### Problem description
Leaving out the pictures, retype the lines from the beginning of the listing through the line containing "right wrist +".

Segment Open

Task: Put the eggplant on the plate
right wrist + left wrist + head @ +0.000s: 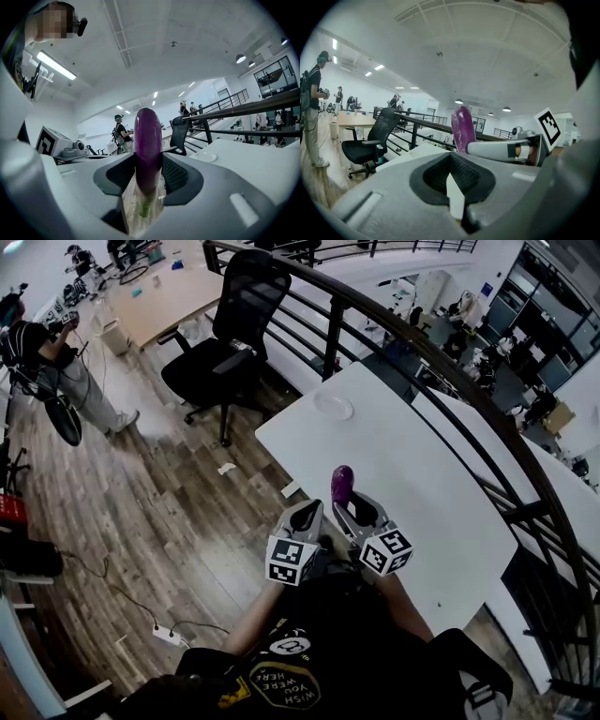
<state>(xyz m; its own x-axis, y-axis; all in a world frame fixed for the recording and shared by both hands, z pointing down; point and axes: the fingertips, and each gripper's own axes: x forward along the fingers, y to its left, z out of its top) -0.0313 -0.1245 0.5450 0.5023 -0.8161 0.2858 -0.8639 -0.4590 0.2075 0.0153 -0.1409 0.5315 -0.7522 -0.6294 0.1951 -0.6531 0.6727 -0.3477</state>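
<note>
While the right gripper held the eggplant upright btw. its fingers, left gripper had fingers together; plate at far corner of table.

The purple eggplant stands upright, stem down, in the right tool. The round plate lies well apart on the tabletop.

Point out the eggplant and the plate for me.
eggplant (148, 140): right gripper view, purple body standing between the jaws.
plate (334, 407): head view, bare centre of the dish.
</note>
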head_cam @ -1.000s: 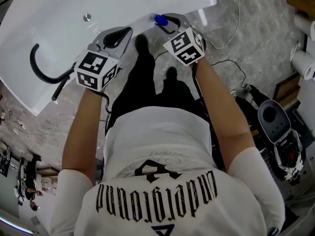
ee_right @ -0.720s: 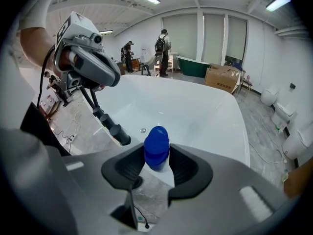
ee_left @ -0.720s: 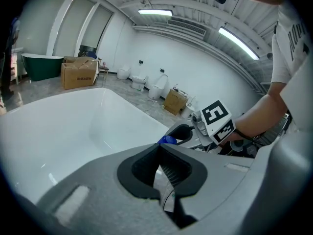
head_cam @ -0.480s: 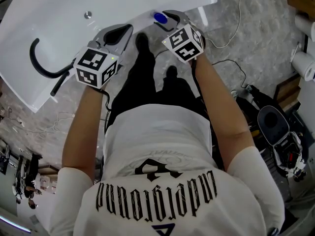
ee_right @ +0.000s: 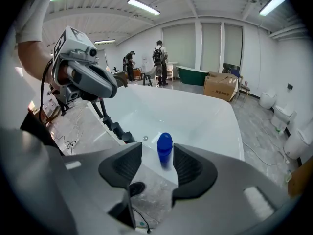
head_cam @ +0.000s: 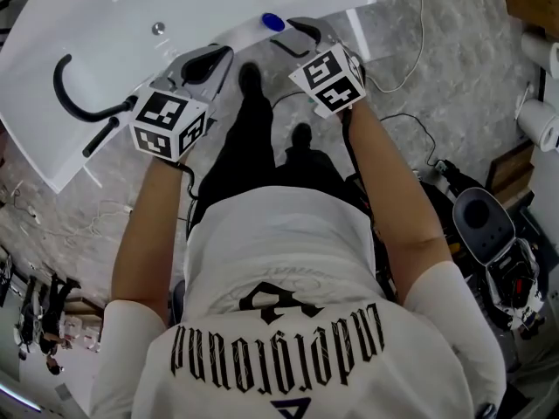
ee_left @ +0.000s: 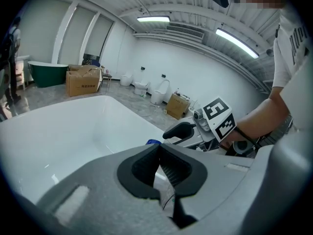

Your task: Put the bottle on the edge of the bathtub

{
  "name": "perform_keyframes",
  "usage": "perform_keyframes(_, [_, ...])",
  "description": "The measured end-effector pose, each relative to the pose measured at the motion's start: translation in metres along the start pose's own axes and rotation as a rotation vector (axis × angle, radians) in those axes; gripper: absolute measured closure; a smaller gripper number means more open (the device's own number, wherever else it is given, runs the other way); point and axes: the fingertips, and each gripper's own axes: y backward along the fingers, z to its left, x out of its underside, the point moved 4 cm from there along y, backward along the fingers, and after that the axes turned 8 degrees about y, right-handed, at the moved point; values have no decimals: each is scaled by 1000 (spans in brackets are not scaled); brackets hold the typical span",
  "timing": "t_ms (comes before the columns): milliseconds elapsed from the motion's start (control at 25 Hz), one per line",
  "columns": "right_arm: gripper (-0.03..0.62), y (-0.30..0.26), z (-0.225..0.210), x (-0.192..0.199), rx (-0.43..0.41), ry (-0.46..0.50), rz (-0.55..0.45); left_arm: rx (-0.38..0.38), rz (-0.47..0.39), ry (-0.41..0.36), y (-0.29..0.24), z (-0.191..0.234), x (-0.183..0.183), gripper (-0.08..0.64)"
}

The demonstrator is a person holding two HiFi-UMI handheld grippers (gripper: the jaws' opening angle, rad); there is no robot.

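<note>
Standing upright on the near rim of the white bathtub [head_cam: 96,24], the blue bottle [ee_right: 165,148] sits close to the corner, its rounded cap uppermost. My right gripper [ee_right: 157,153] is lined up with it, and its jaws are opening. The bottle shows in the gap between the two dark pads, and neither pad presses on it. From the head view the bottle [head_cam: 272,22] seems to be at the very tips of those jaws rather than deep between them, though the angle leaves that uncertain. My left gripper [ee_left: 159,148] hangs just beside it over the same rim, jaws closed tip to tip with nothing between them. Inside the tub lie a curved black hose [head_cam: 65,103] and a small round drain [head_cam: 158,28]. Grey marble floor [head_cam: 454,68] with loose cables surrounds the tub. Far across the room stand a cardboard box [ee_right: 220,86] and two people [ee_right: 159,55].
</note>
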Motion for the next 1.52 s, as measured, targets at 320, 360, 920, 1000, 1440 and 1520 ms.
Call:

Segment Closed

### Task output
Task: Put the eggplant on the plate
right wrist + left wrist + head @ +0.000s: 

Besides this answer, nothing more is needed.